_Required work_
Lines in the listing below that include the word "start" need to be copied.
**** Source data
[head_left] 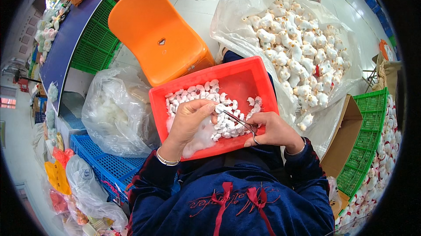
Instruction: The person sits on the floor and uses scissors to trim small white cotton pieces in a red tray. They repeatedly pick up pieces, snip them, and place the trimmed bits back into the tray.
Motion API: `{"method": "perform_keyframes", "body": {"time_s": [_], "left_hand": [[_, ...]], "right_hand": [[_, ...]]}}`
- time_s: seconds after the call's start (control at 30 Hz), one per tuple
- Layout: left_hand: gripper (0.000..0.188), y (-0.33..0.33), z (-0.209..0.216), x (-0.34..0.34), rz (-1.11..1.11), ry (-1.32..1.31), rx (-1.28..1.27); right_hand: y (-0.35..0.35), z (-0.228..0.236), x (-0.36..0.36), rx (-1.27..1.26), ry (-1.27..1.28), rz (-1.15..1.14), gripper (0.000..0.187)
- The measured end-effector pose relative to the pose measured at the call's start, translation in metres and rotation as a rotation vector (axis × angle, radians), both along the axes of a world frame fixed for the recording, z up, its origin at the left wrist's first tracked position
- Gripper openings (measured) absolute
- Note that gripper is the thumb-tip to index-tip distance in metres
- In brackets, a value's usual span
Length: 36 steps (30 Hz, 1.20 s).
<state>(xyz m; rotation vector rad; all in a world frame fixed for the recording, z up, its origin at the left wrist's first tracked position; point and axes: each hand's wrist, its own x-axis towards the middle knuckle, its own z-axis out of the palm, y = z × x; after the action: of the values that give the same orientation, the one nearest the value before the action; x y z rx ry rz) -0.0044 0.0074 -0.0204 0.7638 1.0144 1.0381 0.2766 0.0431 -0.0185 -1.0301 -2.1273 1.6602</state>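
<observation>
Head view: two bare hands work above one red tray (pixel 239 85), with one bracelet on each wrist. The left hand (pixel 193 120) is closed in a pinch, thumb against fingers, on one small white piece (pixel 219 108) held over the tray's middle. The right hand (pixel 272 130) grips one scissor-handled metal tool (pixel 239 120), its tip reaching that piece; whether it bites is too small to tell. Inside the tray lie dozens of similar curved pieces (pixel 226 128), heaped too closely to count exactly, and one clump of white fluff (pixel 201 137) at the near left. One orange chair (pixel 153 34) stands just beyond. Two large clear bags flank the tray: one at right (pixel 232 19) with many uncountable white stuffed figures (pixel 302 52), one at left (pixel 131 141) containing more fluff.
</observation>
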Motion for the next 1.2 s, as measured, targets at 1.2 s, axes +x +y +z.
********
_Answer to the problem_
- time_s: seconds after the call's start (control at 30 Hz), one per tuple
- The measured end-effector pose relative to the pose measured at the call's start, translation in metres and rotation as a rotation vector (axis × angle, radians), both along the axes of a world frame fixed for the recording, z up, its origin at the left wrist's first tracked position

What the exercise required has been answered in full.